■ Assignment
From the data below, copy exactly the lines that lie between the one holding "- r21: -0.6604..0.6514" and the one holding "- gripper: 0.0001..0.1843", including both, and nothing more.

■ Given entries
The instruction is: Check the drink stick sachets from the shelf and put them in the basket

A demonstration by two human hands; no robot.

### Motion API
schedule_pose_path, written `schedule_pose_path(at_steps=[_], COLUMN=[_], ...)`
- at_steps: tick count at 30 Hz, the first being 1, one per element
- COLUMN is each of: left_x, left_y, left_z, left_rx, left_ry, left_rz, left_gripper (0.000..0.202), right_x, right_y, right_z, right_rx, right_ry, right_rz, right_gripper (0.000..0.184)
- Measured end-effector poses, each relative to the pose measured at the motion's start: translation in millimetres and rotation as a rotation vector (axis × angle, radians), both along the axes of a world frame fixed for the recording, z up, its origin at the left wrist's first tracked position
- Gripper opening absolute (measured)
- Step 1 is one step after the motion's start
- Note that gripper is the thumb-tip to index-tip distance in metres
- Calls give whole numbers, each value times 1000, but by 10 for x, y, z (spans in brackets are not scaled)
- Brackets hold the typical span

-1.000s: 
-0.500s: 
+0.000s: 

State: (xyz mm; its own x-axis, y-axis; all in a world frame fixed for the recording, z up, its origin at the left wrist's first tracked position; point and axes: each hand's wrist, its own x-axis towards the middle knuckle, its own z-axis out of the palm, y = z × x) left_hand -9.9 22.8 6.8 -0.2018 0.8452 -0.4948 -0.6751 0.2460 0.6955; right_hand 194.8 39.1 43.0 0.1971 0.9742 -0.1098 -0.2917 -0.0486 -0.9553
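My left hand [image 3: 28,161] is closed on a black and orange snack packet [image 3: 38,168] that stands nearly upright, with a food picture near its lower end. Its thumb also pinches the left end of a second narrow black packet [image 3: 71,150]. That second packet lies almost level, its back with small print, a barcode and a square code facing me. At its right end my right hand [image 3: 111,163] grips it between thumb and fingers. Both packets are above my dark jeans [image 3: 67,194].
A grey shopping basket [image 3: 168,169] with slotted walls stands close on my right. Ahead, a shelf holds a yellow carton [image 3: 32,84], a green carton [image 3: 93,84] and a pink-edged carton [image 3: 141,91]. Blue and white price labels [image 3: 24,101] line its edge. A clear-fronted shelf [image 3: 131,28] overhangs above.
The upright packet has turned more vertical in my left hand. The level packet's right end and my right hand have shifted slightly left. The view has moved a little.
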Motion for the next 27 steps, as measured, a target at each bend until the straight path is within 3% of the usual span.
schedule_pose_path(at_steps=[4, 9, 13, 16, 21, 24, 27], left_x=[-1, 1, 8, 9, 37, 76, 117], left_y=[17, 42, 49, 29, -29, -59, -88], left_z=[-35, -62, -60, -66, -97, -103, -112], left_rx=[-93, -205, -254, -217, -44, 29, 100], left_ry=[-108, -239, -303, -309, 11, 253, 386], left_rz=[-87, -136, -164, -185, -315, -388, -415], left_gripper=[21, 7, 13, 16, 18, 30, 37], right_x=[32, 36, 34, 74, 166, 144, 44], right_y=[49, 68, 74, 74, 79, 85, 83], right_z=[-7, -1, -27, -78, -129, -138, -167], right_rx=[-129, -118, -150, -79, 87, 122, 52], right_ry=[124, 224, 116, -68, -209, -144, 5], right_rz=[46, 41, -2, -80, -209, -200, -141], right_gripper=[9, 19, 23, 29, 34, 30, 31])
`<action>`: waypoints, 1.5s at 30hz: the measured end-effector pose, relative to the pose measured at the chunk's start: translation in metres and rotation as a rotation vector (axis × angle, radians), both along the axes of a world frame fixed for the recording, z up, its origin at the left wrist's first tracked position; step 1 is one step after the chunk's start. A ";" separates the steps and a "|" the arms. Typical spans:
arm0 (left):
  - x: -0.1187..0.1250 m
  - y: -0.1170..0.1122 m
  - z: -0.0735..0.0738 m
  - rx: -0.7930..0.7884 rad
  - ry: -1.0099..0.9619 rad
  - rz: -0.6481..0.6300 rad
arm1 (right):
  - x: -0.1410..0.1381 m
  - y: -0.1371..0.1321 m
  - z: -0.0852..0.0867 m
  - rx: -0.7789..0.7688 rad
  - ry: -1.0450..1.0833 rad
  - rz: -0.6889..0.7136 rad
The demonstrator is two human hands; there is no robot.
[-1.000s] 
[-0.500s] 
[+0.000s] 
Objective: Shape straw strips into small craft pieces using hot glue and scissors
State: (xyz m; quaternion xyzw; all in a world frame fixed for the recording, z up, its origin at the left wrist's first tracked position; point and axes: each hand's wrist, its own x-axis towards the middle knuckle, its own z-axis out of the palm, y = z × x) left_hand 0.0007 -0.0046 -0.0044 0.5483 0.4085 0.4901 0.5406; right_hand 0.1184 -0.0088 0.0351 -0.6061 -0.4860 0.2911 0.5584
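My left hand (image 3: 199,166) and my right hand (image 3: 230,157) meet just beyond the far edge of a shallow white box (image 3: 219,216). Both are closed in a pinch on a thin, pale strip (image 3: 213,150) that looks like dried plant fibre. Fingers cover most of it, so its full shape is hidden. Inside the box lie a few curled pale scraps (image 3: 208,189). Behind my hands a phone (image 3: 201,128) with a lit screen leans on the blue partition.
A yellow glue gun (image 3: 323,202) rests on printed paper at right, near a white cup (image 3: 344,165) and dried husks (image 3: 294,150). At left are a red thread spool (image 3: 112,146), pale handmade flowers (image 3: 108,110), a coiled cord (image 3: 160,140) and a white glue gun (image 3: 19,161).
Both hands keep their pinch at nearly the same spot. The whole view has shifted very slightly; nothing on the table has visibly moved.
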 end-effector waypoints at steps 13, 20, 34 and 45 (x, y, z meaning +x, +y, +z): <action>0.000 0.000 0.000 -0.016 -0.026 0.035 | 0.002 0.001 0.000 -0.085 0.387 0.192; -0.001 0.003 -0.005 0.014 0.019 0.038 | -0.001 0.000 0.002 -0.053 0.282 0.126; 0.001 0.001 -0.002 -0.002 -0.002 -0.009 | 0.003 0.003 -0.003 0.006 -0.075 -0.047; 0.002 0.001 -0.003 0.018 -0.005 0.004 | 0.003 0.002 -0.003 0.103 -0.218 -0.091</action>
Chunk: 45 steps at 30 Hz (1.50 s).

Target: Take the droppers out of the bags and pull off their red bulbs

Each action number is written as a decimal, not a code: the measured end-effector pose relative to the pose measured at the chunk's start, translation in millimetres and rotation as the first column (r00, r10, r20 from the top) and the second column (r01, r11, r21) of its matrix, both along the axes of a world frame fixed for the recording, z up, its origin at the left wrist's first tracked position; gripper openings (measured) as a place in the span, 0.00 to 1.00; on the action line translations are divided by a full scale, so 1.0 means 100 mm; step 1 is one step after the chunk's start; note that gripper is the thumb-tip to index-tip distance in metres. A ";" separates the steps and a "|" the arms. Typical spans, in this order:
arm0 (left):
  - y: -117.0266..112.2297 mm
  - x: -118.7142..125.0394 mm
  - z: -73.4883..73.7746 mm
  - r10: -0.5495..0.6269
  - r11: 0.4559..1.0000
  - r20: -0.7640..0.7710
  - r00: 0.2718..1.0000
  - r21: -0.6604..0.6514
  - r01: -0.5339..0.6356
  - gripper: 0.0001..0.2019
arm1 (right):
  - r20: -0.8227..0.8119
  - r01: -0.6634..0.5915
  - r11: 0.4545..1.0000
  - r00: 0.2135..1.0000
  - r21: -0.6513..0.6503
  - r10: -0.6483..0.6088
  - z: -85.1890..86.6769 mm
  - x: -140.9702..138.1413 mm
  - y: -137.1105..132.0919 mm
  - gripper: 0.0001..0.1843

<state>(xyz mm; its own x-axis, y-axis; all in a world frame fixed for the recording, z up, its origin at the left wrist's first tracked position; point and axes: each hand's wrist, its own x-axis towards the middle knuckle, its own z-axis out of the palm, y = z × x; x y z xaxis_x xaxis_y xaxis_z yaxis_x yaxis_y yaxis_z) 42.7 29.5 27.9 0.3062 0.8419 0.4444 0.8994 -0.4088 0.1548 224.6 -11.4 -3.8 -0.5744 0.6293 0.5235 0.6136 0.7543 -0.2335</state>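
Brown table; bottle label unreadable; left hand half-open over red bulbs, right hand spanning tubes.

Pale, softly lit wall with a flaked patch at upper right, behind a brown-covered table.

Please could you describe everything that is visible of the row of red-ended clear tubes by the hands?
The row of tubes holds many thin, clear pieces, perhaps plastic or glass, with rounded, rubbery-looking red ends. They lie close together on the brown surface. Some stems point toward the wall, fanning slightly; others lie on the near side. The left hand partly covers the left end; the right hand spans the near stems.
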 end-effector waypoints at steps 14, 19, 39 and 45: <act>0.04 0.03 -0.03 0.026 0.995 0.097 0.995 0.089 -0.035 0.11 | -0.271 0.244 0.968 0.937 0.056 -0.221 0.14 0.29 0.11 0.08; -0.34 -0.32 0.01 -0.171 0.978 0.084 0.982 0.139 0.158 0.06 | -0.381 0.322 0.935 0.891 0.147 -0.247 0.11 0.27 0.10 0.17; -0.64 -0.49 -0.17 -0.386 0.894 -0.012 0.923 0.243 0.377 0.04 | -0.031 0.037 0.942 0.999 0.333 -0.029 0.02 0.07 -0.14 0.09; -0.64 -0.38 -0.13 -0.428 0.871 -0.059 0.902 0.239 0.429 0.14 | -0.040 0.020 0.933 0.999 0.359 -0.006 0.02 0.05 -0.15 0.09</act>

■ Your solution
  - r21: -0.6604..0.6514
  - r01: -0.5339..0.6356
  - gripper: 0.0001..0.2019
arm1 (right):
  - r20: -0.8227..0.8119
  - r01: -0.6634..0.5915
  - r11: 0.4545..1.0000
  - r00: 0.2135..1.0000
  - r21: -0.6513..0.6503
  - r10: -0.6483..0.6088
  - z: -85.1890..86.6769 mm
  - x: -140.9702..138.1413 mm
  - y: -137.1105..132.0919 mm
  - gripper: 0.0001..0.1843

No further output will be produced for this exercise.